» Directions for this task
Please return all lines of the data below containing the string "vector".

Records excerpted from a collection
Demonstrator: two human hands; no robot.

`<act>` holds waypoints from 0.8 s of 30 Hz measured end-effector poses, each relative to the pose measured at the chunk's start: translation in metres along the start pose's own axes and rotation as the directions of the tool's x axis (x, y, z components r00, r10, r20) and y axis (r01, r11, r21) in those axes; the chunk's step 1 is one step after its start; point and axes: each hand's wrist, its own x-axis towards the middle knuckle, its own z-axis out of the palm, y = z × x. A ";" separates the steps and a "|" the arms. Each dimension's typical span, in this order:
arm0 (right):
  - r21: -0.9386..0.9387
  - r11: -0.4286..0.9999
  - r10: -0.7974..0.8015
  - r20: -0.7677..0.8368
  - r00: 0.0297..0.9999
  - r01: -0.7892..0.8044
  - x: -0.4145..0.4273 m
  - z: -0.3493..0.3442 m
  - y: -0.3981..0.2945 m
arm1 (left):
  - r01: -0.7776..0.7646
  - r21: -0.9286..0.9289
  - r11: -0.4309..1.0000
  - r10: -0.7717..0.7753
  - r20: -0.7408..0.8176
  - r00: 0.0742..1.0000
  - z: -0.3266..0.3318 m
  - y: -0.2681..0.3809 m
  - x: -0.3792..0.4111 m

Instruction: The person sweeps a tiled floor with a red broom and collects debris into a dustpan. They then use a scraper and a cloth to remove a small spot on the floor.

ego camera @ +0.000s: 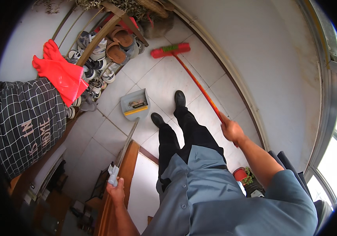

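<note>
My right hand [231,129] grips the orange handle of a push broom [199,82]. Its red head with a green patch [171,50] rests on the tile floor ahead of my feet, near the shoe rack. In my left hand [116,188] is the light grey grip at the top of a long-handled dustpan [136,91]. The grey pan lies on the floor left of my shoes, with a yellow strip along one side. A small heap of dark debris [135,103] sits inside the pan.
A shoe rack [97,41] packed with shoes and clogs [117,53] stands at the left. Red rubber gloves [59,70] and a checked dark cloth [30,121] lie over it. A wooden door frame [127,165] rises beside my left arm. A potted plant [240,174] stands by the right wall.
</note>
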 end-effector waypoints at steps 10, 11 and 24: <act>-0.024 0.999 0.039 -0.038 0.999 -0.040 0.026 0.011 -0.020 | 0.011 0.018 1.000 -0.011 0.005 1.000 -0.001 0.010 0.008; -0.015 0.998 0.058 -0.031 0.998 -0.058 0.016 0.015 -0.016 | 0.015 0.016 1.000 -0.015 0.006 1.000 -0.003 0.005 0.008; 0.090 0.996 -0.006 -0.120 0.993 0.017 0.052 0.032 -0.043 | -0.020 0.046 0.999 0.019 0.024 1.000 -0.003 0.003 0.008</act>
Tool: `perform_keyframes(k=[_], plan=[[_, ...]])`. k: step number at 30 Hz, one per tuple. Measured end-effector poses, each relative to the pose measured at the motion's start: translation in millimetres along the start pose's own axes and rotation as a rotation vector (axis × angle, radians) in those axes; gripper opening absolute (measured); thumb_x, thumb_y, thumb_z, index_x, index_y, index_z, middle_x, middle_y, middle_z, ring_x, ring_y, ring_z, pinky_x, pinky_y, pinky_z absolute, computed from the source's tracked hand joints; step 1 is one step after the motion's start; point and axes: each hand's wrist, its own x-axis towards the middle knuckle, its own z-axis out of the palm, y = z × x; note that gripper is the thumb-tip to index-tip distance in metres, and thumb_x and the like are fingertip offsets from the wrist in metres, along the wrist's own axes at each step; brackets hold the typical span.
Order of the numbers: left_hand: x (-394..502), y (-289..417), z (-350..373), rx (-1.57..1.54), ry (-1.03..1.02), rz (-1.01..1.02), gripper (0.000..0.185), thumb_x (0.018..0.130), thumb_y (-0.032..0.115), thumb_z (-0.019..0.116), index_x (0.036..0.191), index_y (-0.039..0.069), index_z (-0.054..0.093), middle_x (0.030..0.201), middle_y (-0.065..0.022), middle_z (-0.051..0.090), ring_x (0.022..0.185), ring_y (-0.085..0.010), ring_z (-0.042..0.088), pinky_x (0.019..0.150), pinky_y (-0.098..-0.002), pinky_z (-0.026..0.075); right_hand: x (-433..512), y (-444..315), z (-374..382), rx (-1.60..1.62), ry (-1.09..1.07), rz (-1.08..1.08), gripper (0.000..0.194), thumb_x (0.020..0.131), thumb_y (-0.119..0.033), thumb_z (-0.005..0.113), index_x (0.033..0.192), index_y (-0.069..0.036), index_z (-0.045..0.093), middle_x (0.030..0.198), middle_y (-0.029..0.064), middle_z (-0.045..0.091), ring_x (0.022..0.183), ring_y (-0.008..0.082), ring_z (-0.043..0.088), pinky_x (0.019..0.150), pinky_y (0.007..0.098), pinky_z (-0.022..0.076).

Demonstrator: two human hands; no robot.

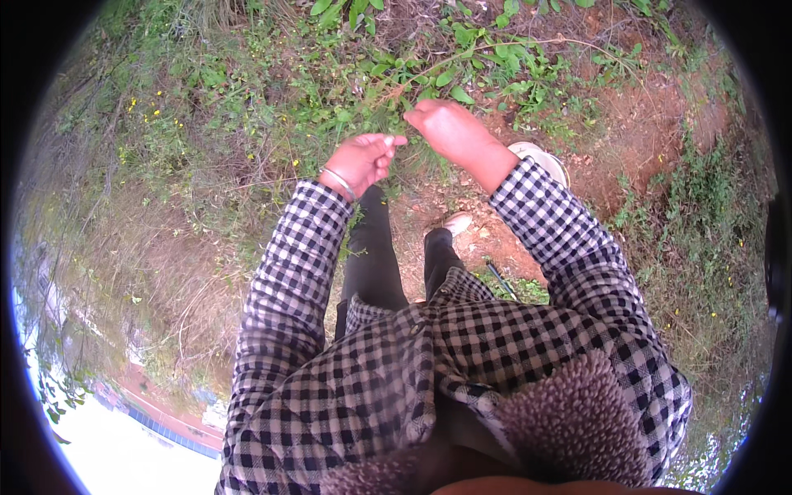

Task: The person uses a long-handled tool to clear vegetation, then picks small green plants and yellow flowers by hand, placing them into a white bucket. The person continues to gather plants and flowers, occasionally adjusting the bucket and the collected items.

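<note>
My left hand [364, 162], with a silver bangle at the wrist, is over green weeds, its fingers partly curled and one fingertip pointing towards the other hand. Whether anything thin lies in its fingers cannot be told. My right hand [447, 127] is bent down just above and to the right, fingertips near a green leaf and a reddish-brown plant stem [427, 73]; its grip is hidden. A small gap separates the hands. Broad-leaved green plants [461, 94] grow beyond them. A white round container [539, 159] stands on the soil, partly behind my right sleeve.
Dry grass and weeds with yellow flowers [145, 114] cover the left slope. Reddish bare soil [625, 130] lies to the right, with low bushes [699, 223] beyond. A pale shoe [458, 223] and a thin dark rod [502, 281] are near my legs.
</note>
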Motion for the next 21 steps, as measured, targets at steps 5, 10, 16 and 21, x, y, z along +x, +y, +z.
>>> perform_keyframes(k=[5, 10, 16, 21], plan=[[-5, -30, 9, 0.071, 0.018, -0.115, 0.026, 0.097, 0.015, 0.047, 0.112, -0.004, 0.057, 0.069, 0.0061, 0.046, 0.055, -0.0041, 0.037, 0.049, -0.0181, 0.034, -22, -2, 8, 0.049, -0.062, -0.018, 0.029, 0.073, 0.000, 0.054, 0.100, -0.002, 0.062, 0.087, 0.0131, 0.060, 0.085, 0.0291, 0.062, 0.075, 0.0377, 0.0517], [-4, -57, 0, 0.108, 0.078, -0.204, 0.025, 0.097, 0.014, 0.046, 0.109, -0.004, 0.058, 0.072, 0.0042, 0.048, 0.057, -0.0052, 0.039, 0.053, -0.0188, 0.036, -27, 26, 22, -0.107, -0.231, 0.125, 0.028, 0.073, -0.002, 0.054, 0.101, -0.001, 0.061, 0.093, 0.0147, 0.061, 0.089, 0.0293, 0.063, 0.077, 0.0370, 0.0524], [-12, -74, -55, -0.076, 0.078, -0.015, 0.022, 0.093, 0.006, 0.047, 0.109, -0.002, 0.059, 0.085, 0.0001, 0.057, 0.071, -0.0085, 0.051, 0.065, -0.0203, 0.044, 44, 42, 55, -0.024, -0.177, 0.117, 0.027, 0.085, -0.006, 0.050, 0.109, 0.002, 0.061, 0.104, 0.0189, 0.064, 0.095, 0.0294, 0.063, 0.084, 0.0359, 0.0526], [-13, -72, -93, -0.183, 0.177, 0.000, 0.020, 0.093, 0.009, 0.048, 0.103, -0.003, 0.060, 0.084, -0.0021, 0.060, 0.072, -0.0092, 0.054, 0.065, -0.0199, 0.045, 153, -4, 124, 1.398, -0.055, 0.786, 0.025, 0.093, -0.016, 0.055, 0.103, 0.006, 0.061, 0.081, 0.0103, 0.064, 0.069, 0.0147, 0.062, 0.065, 0.0275, 0.0555]])
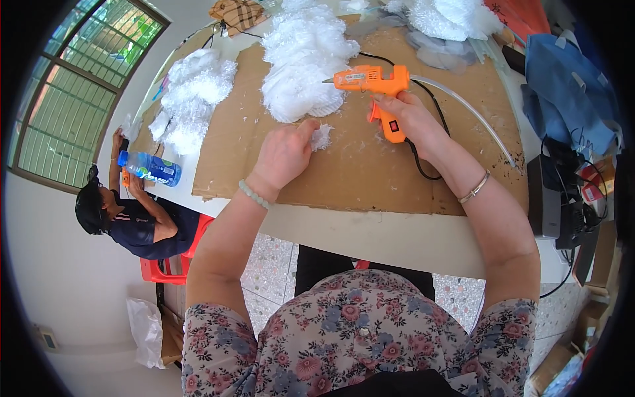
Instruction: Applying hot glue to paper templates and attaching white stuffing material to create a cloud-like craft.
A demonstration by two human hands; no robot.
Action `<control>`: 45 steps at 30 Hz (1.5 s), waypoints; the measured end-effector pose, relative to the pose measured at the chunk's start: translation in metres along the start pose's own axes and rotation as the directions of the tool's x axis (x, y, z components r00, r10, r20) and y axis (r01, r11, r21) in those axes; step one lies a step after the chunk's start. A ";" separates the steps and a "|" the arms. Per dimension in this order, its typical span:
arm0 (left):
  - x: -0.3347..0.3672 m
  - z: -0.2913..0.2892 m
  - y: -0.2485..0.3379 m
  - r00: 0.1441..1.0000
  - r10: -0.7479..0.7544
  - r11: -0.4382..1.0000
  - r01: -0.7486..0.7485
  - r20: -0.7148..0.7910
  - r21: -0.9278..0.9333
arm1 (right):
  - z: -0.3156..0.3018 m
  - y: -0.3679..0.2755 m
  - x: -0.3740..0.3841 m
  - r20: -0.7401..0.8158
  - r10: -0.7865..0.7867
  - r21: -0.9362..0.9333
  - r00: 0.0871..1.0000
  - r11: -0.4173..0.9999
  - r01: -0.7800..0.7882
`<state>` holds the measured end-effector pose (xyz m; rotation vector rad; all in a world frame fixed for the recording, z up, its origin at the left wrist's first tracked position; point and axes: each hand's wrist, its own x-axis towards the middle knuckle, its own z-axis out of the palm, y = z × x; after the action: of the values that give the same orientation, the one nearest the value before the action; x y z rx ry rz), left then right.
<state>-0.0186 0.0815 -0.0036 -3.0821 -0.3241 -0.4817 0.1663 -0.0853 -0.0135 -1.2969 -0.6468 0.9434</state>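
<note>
My right hand (411, 120) is wrapped round the handle of an orange hot glue gun (370, 79). Its nozzle points left, over the near end of a long heap of white fluffy fabric pieces (304, 56). A clear glue stick (466, 109) sticks out of the gun's back end and curves to the right. Fingers pinched together, my left hand (284, 151) holds a small white fluffy piece (321, 137) just in front of that heap, below the nozzle and apart from it. The fingertips partly hide how the piece is gripped.
Brown cardboard (370, 178) covers much of the table. More white fluff (195, 99) lies at the left, by a water bottle (151, 168). A black cord (433, 173) loops beside the gun. A co-worker (135, 218) sits at the left; blue cloth (569, 92) and black boxes stand at the right.
</note>
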 end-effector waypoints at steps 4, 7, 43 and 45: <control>0.002 0.003 0.000 0.998 0.056 0.997 -0.054 -0.034 0.057 | 0.000 -0.001 0.000 0.024 0.010 -0.040 1.000 0.999 -0.009; -0.001 0.008 -0.007 0.963 0.241 0.971 -0.238 -0.120 0.037 | 0.002 0.001 0.000 -0.029 0.007 -0.006 1.000 1.000 -0.007; -0.026 -0.024 -0.056 0.825 -0.398 0.773 0.537 0.401 -0.338 | 0.002 -0.008 -0.004 -0.065 -0.003 0.014 0.998 1.000 0.004; -0.030 -0.022 -0.057 0.850 -0.413 0.656 0.526 0.326 -0.541 | 0.001 -0.008 -0.003 -0.066 -0.002 0.022 0.998 1.000 0.003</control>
<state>-0.0653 0.1304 0.0070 -3.6640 -1.2474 -0.3653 0.1650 -0.0875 -0.0052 -1.3022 -0.5854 0.8997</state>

» Task output
Tool: `perform_keyframes(k=[_], plan=[[_, ...]])`. k: step number at 30 Hz, one per tuple. Measured end-effector poses, each relative to the pose measured at the motion's start: translation in millimetres along the start pose's own axes and rotation as a rotation vector (axis × angle, radians) in those axes; gripper opening absolute (measured); thumb_x, thumb_y, thumb_z, index_x, index_y, index_z, middle_x, middle_y, middle_z, ring_x, ring_y, ring_z, pinky_x, pinky_y, pinky_z absolute, computed from the source's tracked hand joints; step 1 is one step after the motion's start; point and axes: each hand's wrist, its own x-axis towards the middle knuckle, its own z-axis out of the palm, y = z × x; note that gripper is the thumb-tip to index-tip distance in metres, and thumb_x and the like are fingertip offsets from the wrist in metres, along the wrist's own axes at each step; brackets hold the typical span.
`<state>` holds the measured end-effector pose (xyz m; rotation vector rad; all in a world frame fixed for the recording, z up, its origin at the left wrist's first tracked position; point and axes: each hand's wrist, its own x-axis towards the middle knuckle, its own z-axis out of the palm, y = z × x; after the action: of the values that give the same orientation, the one nearest the value before the action; x y z rx ry rz), left then right.

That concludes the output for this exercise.